Homeworld 2
Review by mtsmth
"The black-sheep of the Homeworld series."
HM2 has three major flaws that I perceive in gameplay.
1) It is pointless to conserve your fleet, you are not rewarded for it. There is an abundance of resources on close to every level, so that never becomes a serious concern. And the enemy fleet grows based on proportion to your own, making it further pointless. Unlike in the previous two games (especially HM1) salvaging is not an effective and fun means to increasing the size and strength of your fleet. If you have a Marine Frigate on the scene, that will be the first thing all enemy ships take aim at. Perhaps Marine Frigates should be renamed suicide ships or patsy runners.
2) The game is highly linear. At many points in the game the enemy fleet will attack you infinitum - wave after wave - not stopping until you finish a specific objective. Whereas in the previous games you could set your own strategy to beating a level, in HM3 that is predetermined for you by mission objectives. Also you get no leeway between missions, you jump from one to the next once all mission objectives have been completed. In HM1 and HMC after every mission (unless it became a priority to jump into hyperspace) you had the capability to collect resources (what is left of resources at the end of a mission in HM2 is automatically collected with a wave of the magic wand), build ships, set attack groups, research technology, and generally putter around as much as you wanted on cleared missions.
3) Micromanagement is unnecessary. Ships automatically attack ships they are strongest against, degenerating tactics to building a large enough, diverse enough fleet and then throwing it at the enemy. It's really dull.
HM2 has minor flaws as well.
The technology tree is as simplistic as ship management, amounting to leveling up armour and engines three times over.

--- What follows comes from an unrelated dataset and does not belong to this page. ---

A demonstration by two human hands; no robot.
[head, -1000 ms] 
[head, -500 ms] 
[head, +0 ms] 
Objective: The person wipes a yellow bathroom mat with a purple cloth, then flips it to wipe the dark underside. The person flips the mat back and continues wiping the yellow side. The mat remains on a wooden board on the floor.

Furthermore the ships in this game aren't as advanced as ships in HM1 and HMC, taking a technological step backwards (no more cloak fighters, beam frigates or hive frigates for instance).

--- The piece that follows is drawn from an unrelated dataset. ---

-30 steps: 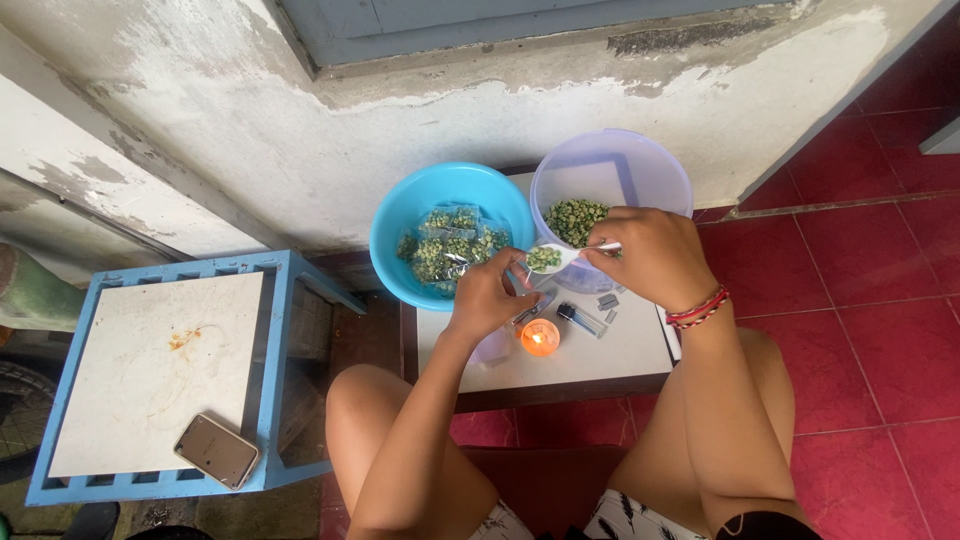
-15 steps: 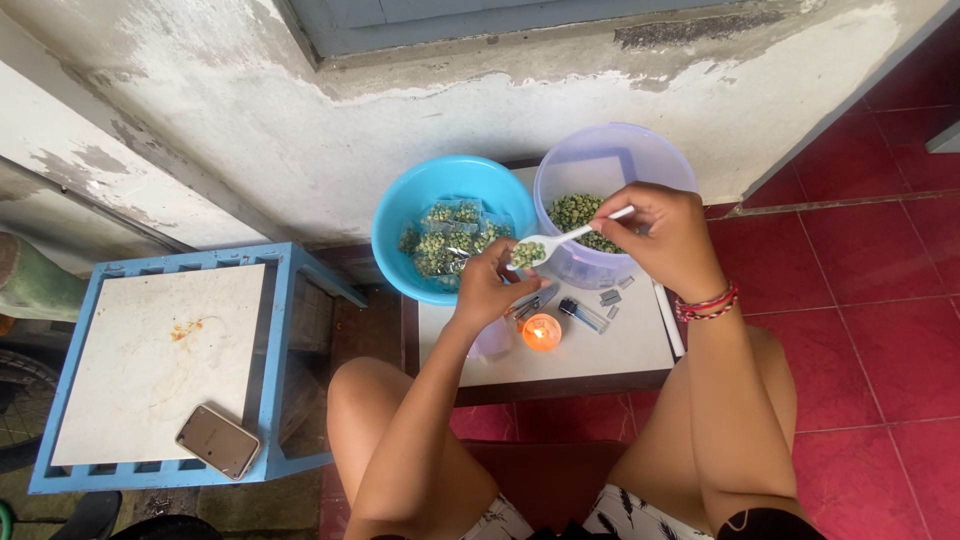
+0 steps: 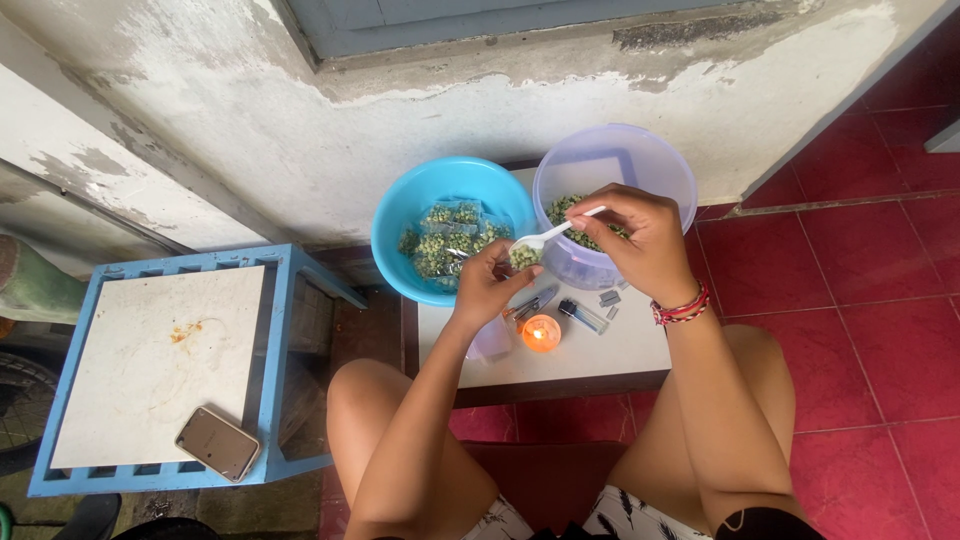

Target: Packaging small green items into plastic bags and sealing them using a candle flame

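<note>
Right hand (image 3: 640,245) raised over the clear tub (image 3: 614,165) at the far right corner of the bench (image 3: 610,350), pinching a white spoon (image 3: 548,236), wrist bent. Left hand (image 3: 490,285) below, fingers closed on a small bag (image 3: 522,257) of green peas under the spoon tip, beside the blue bowl (image 3: 440,185). Lit candle (image 3: 540,333) near the left wrist.

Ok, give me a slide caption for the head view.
Right hand tips a white spoon of green peas into a small bag pinched by the left hand, beside a blue bowl and lit candle.
</note>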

Corvettes and Fighters are built as squadrons not individual units anymore. So you can't assign individual units duties nor make personalized squadron formations. Furthermore, the Tactics and Formations for both Fighter/Corvette Class and Capital Class ships are severely limited in retrospect to the previous two games.
HM2 lacks the production value of the previous two. The music and voice acting is unmoving. In HM1 the 'Platoon' song at the beginning and the 'Yes' song during the credits both complemented the story the way music is supposed to. As were the mission scores, for instance when you are first introduced to the Turanic Raiders or the Bentusi. The voice acting throughout the game was emotionally moving and expressive. In HMC the game opens with a space battle at the Hiigaran Homeworld (where the previous game left off), and the story revolves around an epic space mystery/hunt. Albeit the voice acting in HMC was annoying for the units.

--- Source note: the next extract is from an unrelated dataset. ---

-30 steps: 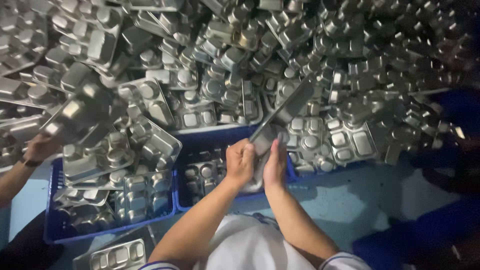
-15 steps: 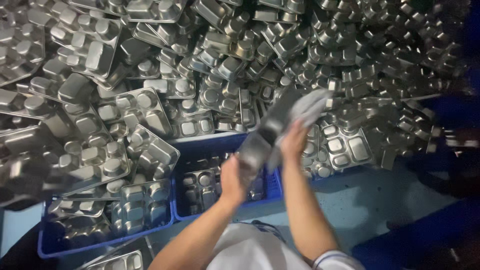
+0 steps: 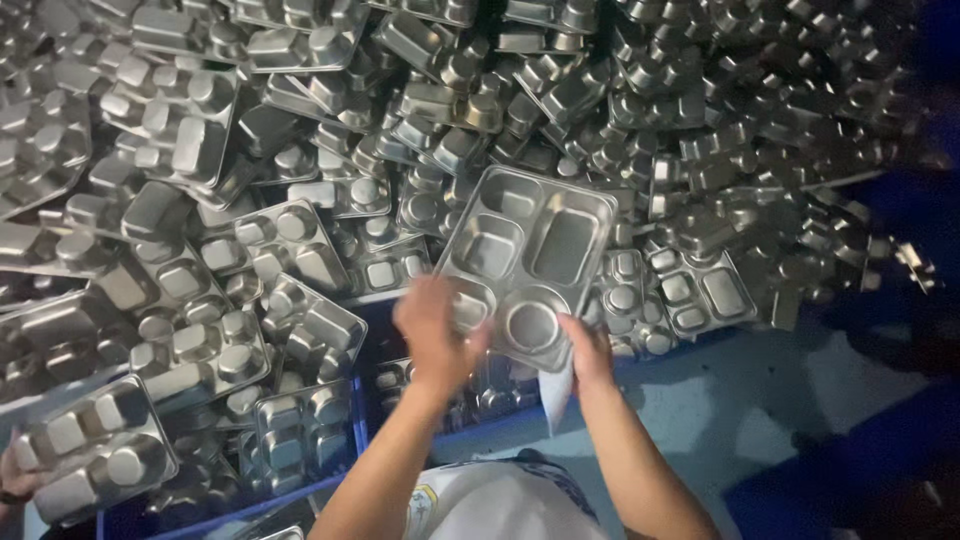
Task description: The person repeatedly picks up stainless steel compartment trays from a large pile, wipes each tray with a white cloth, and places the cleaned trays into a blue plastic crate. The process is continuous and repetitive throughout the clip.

The HM2 storyline is horrible. I thought HMC went too far with the technological advances from one little Kiith but that is nothing compared to this piecemeal of a story that looks like it was thrown together last minute. The story creates no incentive to finish the game and progress forward, which adds to the problems with the production value.
Despite the developers attempts to create a 'rock/paper/scissors' approach vis a vis ships, HM2's basic gameplay is unbalanced and you'll soon realize that a few types of ship are critical to winning the game. HM1 accomplished gameplay balance best of the three, you needed to optimize every class of ship if you hoped to win; in HMC fighters/corvettes were less effective given the heat seeking capital ship turrets, Kiith Somtaaw's tech systems innovations, and the smaller ships susceptibility to the beast virus in mass. The Frigate Class ships clearly had an advantage over the Fighter/Corvettes, and the Super Capital Ship Class of destroyers and dreadnoughts had clear advantages over all ships, so HMC was mainly a capital ship game. HM2 does the reverse, fighters/corvettes clearly have an advantage over all other ships. Of those, namely Bombers and Pulsar Gunships cut through anything larger than them like butter, and need but an Interceptor escort to protect them from other fighters/corvettes.
Now for the good.
The graphics are excellent, yet it is not the jaw dropping exceptionalism of the first HM1. The voice acting for unit commands isn't annoying like it was in HMC.
HM2 shines as a multiplayer online game, and I think that's where development focused. Of course it's the single player game that has made the Homeworld series so grand; Vivendi Universal missed that and HM2 is the black-sheep of the series. The game was a disappointment to play, Vivendi traded on much of what made the series fun.